The only way which I see is wrapping all code in my subscribers into try-catch. But it looks crazy, there are hundreds of such places.

I'm going to update RxJS in a couple of months but would be great to find some solution to this problem for now.

Here is an example on jsfiddle https://jsfiddle.net/Eugene_Ilyin/18kw3hde/

let subj = new Rx.BehaviorSubject(1);

subj.asObservable().subscribe(number => {
  console.log(number);
  let book;
  book.page();
  console.log(number);
});

setTimeout(() => {
  subj.next(2);
}, 1000);

There is a line book.page(); which provokes an error. But in a console of the browser, you will not see any error. After the error, the subscription will not be called again. Because it will be unsubscribed by RxJS, when it will catch an error by this code:

SafeSubscriber.prototype.__tryOrSetError = function (parent, fn, value) {
    try {
        fn.call(this._context, value);
    }
    catch (err) {
        parent.syncErrorValue = err;
        parent.syncErrorThrown = true;
        return true;
    }
    return false;
};

This question could be related to my question. But there is a bit different situation and doesn't provide an answer.

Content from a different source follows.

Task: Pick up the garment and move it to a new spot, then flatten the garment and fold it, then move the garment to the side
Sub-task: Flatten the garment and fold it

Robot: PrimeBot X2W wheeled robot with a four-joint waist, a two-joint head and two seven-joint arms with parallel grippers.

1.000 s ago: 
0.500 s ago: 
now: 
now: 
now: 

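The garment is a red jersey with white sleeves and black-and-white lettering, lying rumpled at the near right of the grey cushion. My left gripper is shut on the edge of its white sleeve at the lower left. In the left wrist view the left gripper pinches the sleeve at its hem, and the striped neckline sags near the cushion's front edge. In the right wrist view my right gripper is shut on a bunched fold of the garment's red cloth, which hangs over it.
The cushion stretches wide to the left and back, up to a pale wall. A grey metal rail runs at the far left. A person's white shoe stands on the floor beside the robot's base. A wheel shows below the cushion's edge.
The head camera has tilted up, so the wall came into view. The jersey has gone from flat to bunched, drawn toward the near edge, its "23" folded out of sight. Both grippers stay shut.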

try this out. You should put logics in operators, instead of inside subscribe. Take a look at this question rxjs. is it good practice to have code in subscribe method?

let subj = new Rx.BehaviorSubject(1);

subj.asObservable().do(()=>{
  console.log(number);
  let book;
  book.page();
  console.log(number);
}).catch(e => {
  console.error(e);
  return Rx.Observable.throw(e)
}).onErrorResumeNext()
  .subscribe(number => {
});

setTimeout(() => {
  subj.next(2);
}, 1000);

catch operator will catch you error and onErrorResumeNext() will keep the subscription.